Sometimes the bare mention of an ultrasound brings up memories from the doomed day we found out that our baby was dead. The confusion on my husband face and the tears in his eyes. The hospital, D&C, and the weeks of crying after.

Somtimes I think that the 6 months wait will never end. And even if it does, I will get a HCG rise on my last blood draw and will need more chemo. And even when I make it through to the end of the wait, we will never get pregnant again because of my age. And even if we somehow manage to get pregnant after months or years of trying, it will be another molar because my eggs are all messed up anyway.

And then I come online, all feeling sorry for myself, and read. And I see the stories of girls loosing their babies at 20 or 30 weeks or even later. Girls dealing with HCG rising, going through hard core chemo for several months, switching to even more hard core chemo, having crazy side effects. Or the ones who are finally negative but now are sentenced to not 6 but 12 long months of waiting. And I feel that I should be actually thankful and happy because I got out easily! But it's so hard to feel happy on the sometimes day.

Tuesday, February 9, 2010

UGH

First, my cousin's wife posted on FB a beautiful picture of herself with her big belly (she is due in April, 3 days after my MP EDD).

Then, another cousin posted on FB a 3D ultrasound picture of their little girl, due in May.

And then my coworker announced that his wife is pregnant due in June. I will be seeing her on another coworker's wedding in April, a few days after my MP EDD, all pregnant and round. They will have the baby BEFORE we can even TTC!!

UGH...

Friday, February 5, 2010

The last six months of my life story told in numbers

This is the story of the last six months of my life told in numbers.
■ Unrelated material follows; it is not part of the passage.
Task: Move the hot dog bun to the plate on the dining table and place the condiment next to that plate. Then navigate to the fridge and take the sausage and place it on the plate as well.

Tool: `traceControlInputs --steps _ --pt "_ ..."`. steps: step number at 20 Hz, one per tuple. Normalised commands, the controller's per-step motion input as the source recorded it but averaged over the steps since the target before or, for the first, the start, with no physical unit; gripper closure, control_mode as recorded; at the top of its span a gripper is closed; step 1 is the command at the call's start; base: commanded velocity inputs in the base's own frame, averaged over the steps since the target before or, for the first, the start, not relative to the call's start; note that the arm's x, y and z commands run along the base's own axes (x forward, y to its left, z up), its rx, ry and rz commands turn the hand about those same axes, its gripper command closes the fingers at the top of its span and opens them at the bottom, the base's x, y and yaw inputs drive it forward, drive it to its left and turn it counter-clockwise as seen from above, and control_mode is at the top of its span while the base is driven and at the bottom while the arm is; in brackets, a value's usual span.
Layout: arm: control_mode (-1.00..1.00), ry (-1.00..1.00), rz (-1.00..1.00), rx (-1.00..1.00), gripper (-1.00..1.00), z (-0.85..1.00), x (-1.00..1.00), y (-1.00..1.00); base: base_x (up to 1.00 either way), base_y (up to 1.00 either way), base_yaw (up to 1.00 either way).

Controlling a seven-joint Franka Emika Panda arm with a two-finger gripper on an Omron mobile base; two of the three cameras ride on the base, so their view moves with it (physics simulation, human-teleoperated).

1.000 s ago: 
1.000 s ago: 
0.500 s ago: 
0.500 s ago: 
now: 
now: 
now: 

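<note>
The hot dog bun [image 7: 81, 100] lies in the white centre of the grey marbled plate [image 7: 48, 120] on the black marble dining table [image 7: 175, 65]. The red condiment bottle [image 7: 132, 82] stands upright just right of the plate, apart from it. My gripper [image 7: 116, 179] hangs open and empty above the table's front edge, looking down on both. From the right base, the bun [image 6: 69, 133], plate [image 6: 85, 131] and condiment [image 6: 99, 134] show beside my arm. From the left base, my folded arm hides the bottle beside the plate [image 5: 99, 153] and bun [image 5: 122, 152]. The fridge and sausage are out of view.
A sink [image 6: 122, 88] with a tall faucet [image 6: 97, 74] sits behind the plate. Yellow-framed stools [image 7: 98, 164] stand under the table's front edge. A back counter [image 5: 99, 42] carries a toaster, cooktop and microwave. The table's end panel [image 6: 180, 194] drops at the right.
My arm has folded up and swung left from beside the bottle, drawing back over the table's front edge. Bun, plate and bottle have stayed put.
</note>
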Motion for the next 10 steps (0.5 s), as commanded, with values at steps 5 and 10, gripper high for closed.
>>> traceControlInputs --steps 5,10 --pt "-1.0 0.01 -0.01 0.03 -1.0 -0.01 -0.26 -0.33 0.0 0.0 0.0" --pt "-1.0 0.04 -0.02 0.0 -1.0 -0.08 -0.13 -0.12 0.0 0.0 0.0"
It wasn't easy but (hopefully) it is over.

9/17/2009 - 10w6d, baby measuring 6w, :(

9/18 - D&C. No suspicion of Molar Pregnancy.

Bleed for about 4 days, spotted for another week.

10/05 - follow up appointment - everything looking good, cleared to TTC in December

10/30 - still no AF, positive HPT

11/04 - Hcg 373, U/S showed 3.5cm tissue missed, found out that it was Partial Molar Pregnancy. My hcg levels should have been monitored until they go down to 0, but they haven't been, because nobody suspected Molar Pregnancy. MP may cause cancer; I will probably go under chemo therapy. Either way, we'll have to wait to TTC for several months, maybe even a year!

11/10 - Gynecologist-oncologist appointment.

I was given a choice of another D&C (which may cause scarring of uterus causing problems getting pregnant again) or chemo. We chose chemo. I got my 1st Methotrexate shot. I will have those weekly, followed by weekly blood tests.

11/13 - Hcg 220

11/17 - 2nd Metho shot

11/20 - Hcg 51

11/25 - AF

11/24 - 3rd Metho shot

11/30 - Hcg 19

12/1 - 4th Metho shot

12/7 - Hcg 19 (freaking out)

12/8 - 5th Metho shot

12/11 - Hcg 15

12/15 - 6th Metho shot

12/18 Hcg 11

12/22 - 7th Metho shot

12/23 - AF

12/28 - Hcg 2 - I AM NEGATIVE (big drop correlated with AF)

12/29 - 8th Metho shot

1/4/2010 - Hcg 2

1/5 - 9th (LAST) Metho shot

1/11 - Hcg 3 (freaking out)

1/18 - Hcg < 2

1/25 - Hcg < 2

2/1 - Hcg < 2

2/2 - Dr. appointment, moved to monthly blood tests, cleared to TTC in July 2010

Thursday, September 17, 2009

10 weeks 6 days - The Worst Day of My Life

No heartbeat. Our baby did not survive. I should be 10w6days, but the baby was just over 6w. I am devastated. D&C tomorrow or on Saturday.